In the Rams’ case, that NFC executive said, it’s all about the health of tailback Todd Gurley, who totaled only 76 rushing yards in the losses to the Bears and Eagles and then sat out the final two games of the regular season because of inflammation in his left knee.
“Forget about [quarterback Jared] Goff,” the executive said. “Forget about the receivers. That offense is built around the running back. He’s so good. It’s not just about the yards he gets. It’s about the threat of the run and what they can do off of that. That’s the key for them. They need him in there and they need him to be right.”
That’s what the Rams, with the aid of their bye week, hope is the case against the Cowboys.
“We’re about as healthy as you could ask to be going into the divisional round,” Coach Sean McVay said at a news conference. “I know we’ve certainly looked at it as a positive. It’s been a good chance for guys to kind of get refreshed, rejuvenated. And there’s a good buzz in the building this week building into Saturday night.”

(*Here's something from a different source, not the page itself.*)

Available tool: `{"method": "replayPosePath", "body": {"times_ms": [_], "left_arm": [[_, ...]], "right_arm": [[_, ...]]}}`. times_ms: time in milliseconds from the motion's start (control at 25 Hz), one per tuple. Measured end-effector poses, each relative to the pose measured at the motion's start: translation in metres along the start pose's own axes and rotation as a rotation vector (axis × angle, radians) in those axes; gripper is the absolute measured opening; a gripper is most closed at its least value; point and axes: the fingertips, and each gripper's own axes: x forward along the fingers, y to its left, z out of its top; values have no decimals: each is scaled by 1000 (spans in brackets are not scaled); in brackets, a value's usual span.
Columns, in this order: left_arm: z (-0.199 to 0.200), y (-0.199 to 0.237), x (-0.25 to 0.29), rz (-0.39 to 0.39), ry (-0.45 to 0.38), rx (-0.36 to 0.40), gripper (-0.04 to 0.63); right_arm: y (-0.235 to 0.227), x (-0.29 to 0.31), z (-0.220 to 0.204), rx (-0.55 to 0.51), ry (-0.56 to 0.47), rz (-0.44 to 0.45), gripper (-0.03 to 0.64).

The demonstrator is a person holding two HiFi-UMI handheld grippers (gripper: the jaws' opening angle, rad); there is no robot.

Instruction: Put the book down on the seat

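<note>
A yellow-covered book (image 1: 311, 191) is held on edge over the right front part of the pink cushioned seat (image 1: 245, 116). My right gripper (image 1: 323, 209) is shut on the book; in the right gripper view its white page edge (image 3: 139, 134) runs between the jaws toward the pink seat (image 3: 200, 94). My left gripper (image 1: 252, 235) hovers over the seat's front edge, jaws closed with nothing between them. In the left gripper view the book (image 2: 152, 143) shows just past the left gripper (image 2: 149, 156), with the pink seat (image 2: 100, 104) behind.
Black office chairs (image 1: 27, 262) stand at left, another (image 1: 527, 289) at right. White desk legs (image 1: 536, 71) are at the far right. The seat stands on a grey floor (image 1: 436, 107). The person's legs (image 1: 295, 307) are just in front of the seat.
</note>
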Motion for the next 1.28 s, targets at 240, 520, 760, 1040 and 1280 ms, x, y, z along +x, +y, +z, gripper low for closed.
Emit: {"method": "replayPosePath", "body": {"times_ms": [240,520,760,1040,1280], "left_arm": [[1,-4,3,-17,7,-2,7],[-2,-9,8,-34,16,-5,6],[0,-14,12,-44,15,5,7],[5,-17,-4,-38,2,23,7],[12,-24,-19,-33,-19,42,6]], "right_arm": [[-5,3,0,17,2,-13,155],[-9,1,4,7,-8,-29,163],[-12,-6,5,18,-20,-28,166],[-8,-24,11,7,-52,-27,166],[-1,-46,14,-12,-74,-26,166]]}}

A Rams-Saints matchup in the NFC championship game could be memorable. Those two teams played a 45-35 game, won by the Saints, in New Orleans in early November.
But first, they must win this weekend. For the Saints, that means getting back to their level of, say, mid-November, when they overwhelmed the Eagles by a 48-7 score at the Superdome. A repeat would put Brees and Payton a step closer to reaching another Super Bowl nine years after they led the Saints to a title.
"I always appreciate these moments,” Brees said. “But you never know how many more there are. So you just stay in the moment and enjoy it as much as possible.”